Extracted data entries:
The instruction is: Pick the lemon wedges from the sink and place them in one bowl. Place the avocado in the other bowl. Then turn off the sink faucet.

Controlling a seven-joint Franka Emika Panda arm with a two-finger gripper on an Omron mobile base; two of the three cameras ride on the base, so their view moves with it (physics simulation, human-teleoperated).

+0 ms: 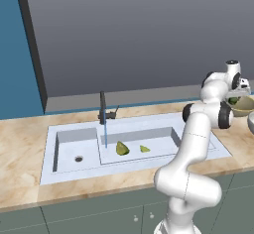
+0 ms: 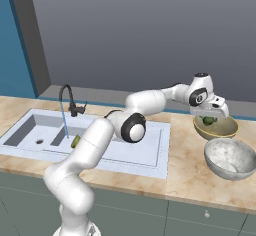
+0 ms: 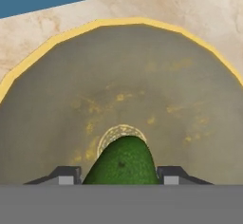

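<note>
Avocado (image 3: 121,163): lower part cut off by the hand view's bottom; from the right base only a small green patch (image 2: 208,120) showed under the hand.
Fingertips (image 3: 66,175): only their tops showed; contact with the avocado could not be told.
Yellow-rimmed bowl (image 1: 243,110): near side hidden behind the arm.
Grey bowl (image 1: 251,123): cut off by the right edge.
Large wedge (image 2: 75,141): partly hidden behind the arm.
Sink (image 2: 150,150): middle hidden by the forearm.
</note>
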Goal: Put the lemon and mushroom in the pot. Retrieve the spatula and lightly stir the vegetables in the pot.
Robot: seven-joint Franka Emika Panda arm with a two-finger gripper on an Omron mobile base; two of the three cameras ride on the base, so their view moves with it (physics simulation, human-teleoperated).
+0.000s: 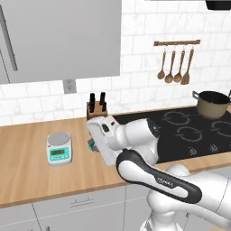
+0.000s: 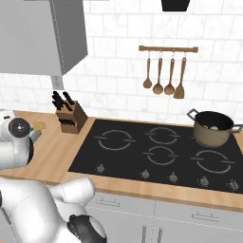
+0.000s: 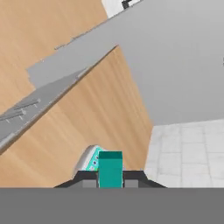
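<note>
we start nearest, in the hand view: the gripper point(image 3: 110, 181) is clenched on the spatula point(image 3: 110, 168), whose teal handle stands up between the 2 dark fingertips point(image 3: 131, 179). just behind it in that view lies a corner of the kitchen scale point(image 3: 89, 158), on the wooden counter point(image 3: 96, 113).

in the left base view the white arm reaches left over the counter point(image 1: 27, 167), its hand low beside the scale point(image 1: 59, 147), and a bit of teal point(image 1: 91, 145) shows under the hand there. we cannot tell from this view how the jaws stand. the spatula's blade is hidden from us.

next back, the knife block point(image 1: 96, 108) stands at the wall by the left edge of the black cooktop point(image 1: 189, 131); in the right base view the block point(image 2: 70, 116) sits just left of the cooktop point(image 2: 156, 152).

farther off, the pot point(image 2: 213, 127) stands on the rear right burner, well apart from the gripper. something pale and yellowish lies inside it; too small to name. we see the pot point(image 1: 213, 104) in the left base view too.

farthest, 4 wooden utensils hang from the rail point(image 2: 168, 49) on the tiled wall.
</note>
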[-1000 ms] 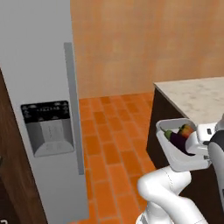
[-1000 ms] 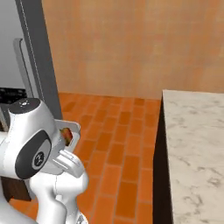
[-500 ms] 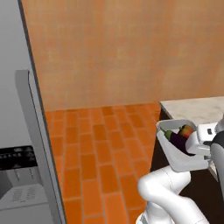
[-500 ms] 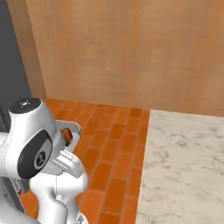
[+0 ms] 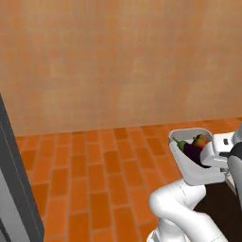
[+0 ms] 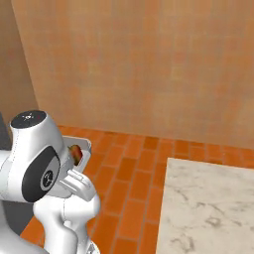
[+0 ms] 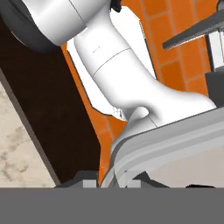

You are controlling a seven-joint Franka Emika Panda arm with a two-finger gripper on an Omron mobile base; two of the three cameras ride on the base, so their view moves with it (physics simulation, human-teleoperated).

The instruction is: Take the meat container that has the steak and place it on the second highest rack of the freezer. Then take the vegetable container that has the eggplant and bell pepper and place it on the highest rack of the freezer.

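Observation:
The vegetable container, a white tray, hangs tilted above the floor with the dark eggplant and the orange-red bell pepper inside. My gripper is shut on its right rim. In the hand view the rim runs up from between the fingertips of my gripper. In the right base view a corner of the container peeks from behind my arm. Just a grey edge of the freezer is visible, at far left. The meat container, the steak and the racks are out of view.
Orange brick floor spreads ahead to a tan wall. A marble counter stands at the right, and its dark cabinet side lies close beside my arm.
The whole picture has swung as the base turns: the freezer has slid off to the left and the counter has shifted. The container stays in my grip, unchanged against the arm.

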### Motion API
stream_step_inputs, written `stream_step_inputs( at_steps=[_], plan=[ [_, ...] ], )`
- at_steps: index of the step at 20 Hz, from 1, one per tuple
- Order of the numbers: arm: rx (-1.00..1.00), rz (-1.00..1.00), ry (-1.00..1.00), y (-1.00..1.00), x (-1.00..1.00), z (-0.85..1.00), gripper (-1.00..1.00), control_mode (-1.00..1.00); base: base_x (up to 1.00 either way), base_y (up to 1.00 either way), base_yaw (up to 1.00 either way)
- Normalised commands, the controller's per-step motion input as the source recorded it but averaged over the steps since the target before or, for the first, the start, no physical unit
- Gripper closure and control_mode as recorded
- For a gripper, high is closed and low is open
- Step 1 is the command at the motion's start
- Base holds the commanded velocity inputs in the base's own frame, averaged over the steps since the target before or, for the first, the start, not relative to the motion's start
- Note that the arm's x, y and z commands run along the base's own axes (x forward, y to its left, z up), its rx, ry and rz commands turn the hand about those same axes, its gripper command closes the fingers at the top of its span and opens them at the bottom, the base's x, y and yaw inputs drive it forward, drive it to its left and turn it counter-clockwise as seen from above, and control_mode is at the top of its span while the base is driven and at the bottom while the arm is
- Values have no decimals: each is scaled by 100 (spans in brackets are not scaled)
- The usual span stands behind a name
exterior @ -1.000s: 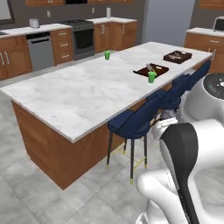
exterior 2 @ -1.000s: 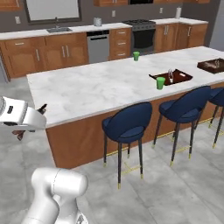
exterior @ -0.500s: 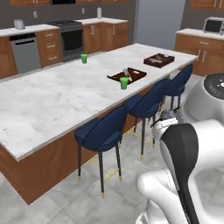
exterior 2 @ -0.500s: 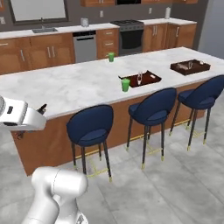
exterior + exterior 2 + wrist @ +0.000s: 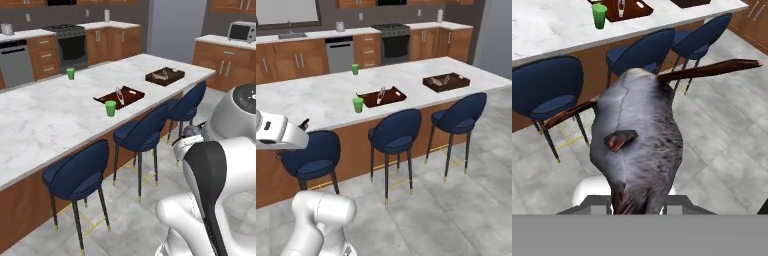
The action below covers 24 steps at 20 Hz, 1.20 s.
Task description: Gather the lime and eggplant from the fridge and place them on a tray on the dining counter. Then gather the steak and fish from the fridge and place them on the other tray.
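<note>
A grey fish (image 5: 639, 145) with red-brown fins hangs right in front of the hand camera, and my gripper (image 5: 637, 202) is shut on its lower end. In the right base view the hand and gripper (image 5: 298, 131) sit low at the left, in front of the dining counter (image 5: 311, 100). Two dark red-brown trays lie on its marble top: the tray (image 5: 367, 98) near a green cup, and the other tray (image 5: 432, 81) further right. Each holds small items that I cannot make out. The same trays (image 5: 131, 91) (image 5: 172, 73) show in the left base view. The lime and eggplant are not discernible.
Three blue stools (image 5: 396, 135) (image 5: 458, 112) (image 5: 313, 152) line the counter's near side. Green cups (image 5: 358, 104) (image 5: 355, 69) stand on the marble. Wall cabinets, a dishwasher and a stove (image 5: 393, 42) run along the back. Open grey floor (image 5: 456, 210) lies to the right.
The base has driven along the island, so the whole scene slid left and the trays and stools came nearer. The fish stays in the shut gripper.
</note>
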Motion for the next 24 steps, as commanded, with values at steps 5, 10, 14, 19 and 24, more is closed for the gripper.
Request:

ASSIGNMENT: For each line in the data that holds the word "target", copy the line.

WRITTEN ANSWER:
- Normalised commands, the controller's per-step motion input as the source recorded it but averaged over the steps since the target before or, for the first, the start, no physical unit
- Base holds the commanded velocity inputs in the base's own frame, averaged over the steps since the target before or, for the first, the start, not relative to the motion's start

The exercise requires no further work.